Pid parameter adopts different values according to the different operating mode of motor, its deterministic process is as follows: some typical conditions of at first selecting engine operation, at these steady state condition points, obtain the pid parameter value of corresponding one group of the best by engine test, at other steady state condition point, determine their pid parameter value by linear interpolation.
Fig. 9 is total program flow diagram of the control software write according to control algorithm, and single-chip microcomputer is finished the initial work of initialization, Abort Timer initialization and the actuator driven circuit in system register and RAM Control Parameter district in initialization section.Then judge the enable switch state, interrupt the periodic duty program, enter the wait cyclic program if disconnect if connect to enter.Wait for the not work of cyclic program execution phase motor, program can be carried out showing processing with computer by serial communication and fault, constantly be detected the enable switch state simultaneously.After detecting start switch, show that motor has begun to rotate, program can jump to immediately interrupts the periodic duty program.

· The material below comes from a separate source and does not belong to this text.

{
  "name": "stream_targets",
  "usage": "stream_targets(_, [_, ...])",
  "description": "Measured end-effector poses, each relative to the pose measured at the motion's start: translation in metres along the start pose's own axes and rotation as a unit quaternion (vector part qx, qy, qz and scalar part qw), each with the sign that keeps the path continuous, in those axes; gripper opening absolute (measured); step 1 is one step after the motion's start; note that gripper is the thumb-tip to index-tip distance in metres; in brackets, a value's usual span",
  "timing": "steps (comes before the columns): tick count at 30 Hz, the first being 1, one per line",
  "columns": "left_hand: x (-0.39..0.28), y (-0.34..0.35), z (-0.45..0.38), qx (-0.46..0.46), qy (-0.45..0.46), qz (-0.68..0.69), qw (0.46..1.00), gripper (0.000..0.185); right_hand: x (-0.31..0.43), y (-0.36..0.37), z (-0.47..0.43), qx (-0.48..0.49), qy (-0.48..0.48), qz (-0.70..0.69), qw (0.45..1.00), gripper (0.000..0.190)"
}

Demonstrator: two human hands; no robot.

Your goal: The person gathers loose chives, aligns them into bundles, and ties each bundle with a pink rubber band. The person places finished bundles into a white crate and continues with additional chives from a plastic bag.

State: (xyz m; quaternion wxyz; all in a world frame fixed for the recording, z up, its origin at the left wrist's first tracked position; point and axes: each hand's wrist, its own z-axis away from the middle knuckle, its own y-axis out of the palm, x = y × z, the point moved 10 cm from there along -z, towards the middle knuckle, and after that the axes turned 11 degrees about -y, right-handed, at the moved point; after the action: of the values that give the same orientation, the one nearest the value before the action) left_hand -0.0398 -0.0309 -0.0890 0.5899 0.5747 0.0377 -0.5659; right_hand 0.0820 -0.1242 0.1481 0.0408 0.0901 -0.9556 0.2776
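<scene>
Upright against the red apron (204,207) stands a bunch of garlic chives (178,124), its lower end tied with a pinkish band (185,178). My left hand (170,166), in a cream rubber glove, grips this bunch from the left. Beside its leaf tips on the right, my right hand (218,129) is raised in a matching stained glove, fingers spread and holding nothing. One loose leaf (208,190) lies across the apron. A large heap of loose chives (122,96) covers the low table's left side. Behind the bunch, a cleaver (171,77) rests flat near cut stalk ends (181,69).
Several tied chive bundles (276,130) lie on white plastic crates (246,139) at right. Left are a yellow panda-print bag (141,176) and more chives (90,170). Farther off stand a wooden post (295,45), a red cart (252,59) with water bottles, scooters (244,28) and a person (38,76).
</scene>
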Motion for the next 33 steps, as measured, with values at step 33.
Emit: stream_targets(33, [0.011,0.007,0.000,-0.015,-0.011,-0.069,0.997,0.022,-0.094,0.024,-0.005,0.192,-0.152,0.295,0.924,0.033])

Figure 10 is interruption of work circulation process figure, and this interrupts by relatively timer TOC1 setting of single-chip microcomputer output, and every 4ms produces once.After entering interrupt routine, at first clear timer interrupt flag bit interrupts allowing next time.In the fault diagnosis part; program detection failure switch connection is not; then enter the fault diagnosis subroutine if connect; this subroutine is carried out diagnostic process respectively to the RAM and the ROM of intake temperature, boost pressure, throttle position and four sensors of rotating speed and the single-chip microcomputer of employing; exceed the normal range of operation of this value if find the sensor acquisition value; perhaps break down in single-chip microcomputer RAM or ROM district; then set corresponding diagnostic trouble code; show by fault display circuit; simultaneously in program, system is protected processing, to prevent accident.Then do not carry out fault diagnosis if disconnect, directly enter next step program.SCI communication treated section is at first judged with supervisory control comuter has data communication not, if receive the data that computer terminal is sent, then according to the difference of this value, carry out sending signals such as engine speed that single-chip microcomputer collects, throttle position, boost pressure to computer, or the data that the RAM parameter region is made amendment of accepting that computer terminal sends.Gather the filtering boost pressure and partly gather plenum pressure signal and carry out low-pass digital filter, because this signal is the target component of control, so each the interruption all carried out once.The revolution speed calculating part is the tachometer value of calculation engine in real time, external pulse accumulation timer by single-chip microcomputer PA7 mouth interrupts realizing, if motor revolution 1/3rd circles produce once interrupt, the single-chip microcomputer E clock number between twice continuous interruption is M, and then the engine speed n of Ji Suaning is:
The engine speed value that calculates leaves the RAM district of single-chip microcomputer in.Program is carried out different task processing according to the size of the value of a cycle counter of setting afterwards.When the value of cycle counter is 1, programmed acquisition engine oil door position signal, judgement is stable state or transient state, to enter corresponding closed-loop or open loop processor; When the value of cycle counter was 2, program was looked into pressure MAP figure according to engine speed and two parameters of throttle position, draws the control target force value that needs, and enters the processor identical with first branch afterwards; The value of cycle counter is 3 o'clock, and the boost pressure and the intake temperature of gathering are carried out correcting process, and these data and method for correcting are provided by motor producer; The value of cycle counter is 4 o'clock, carries out the primary fault diagnostic process, and the 3rd branch also carries out the program identical with first and second branches with the 4th branch afterwards.When the value of cycle counter is 5 between 200 the time, program is only called the closed loop control subroutine, and this situation is only carried out during in stable state in engine operation, also promptly when in the transient state open loop, only carries out the circulation of preceding four branches.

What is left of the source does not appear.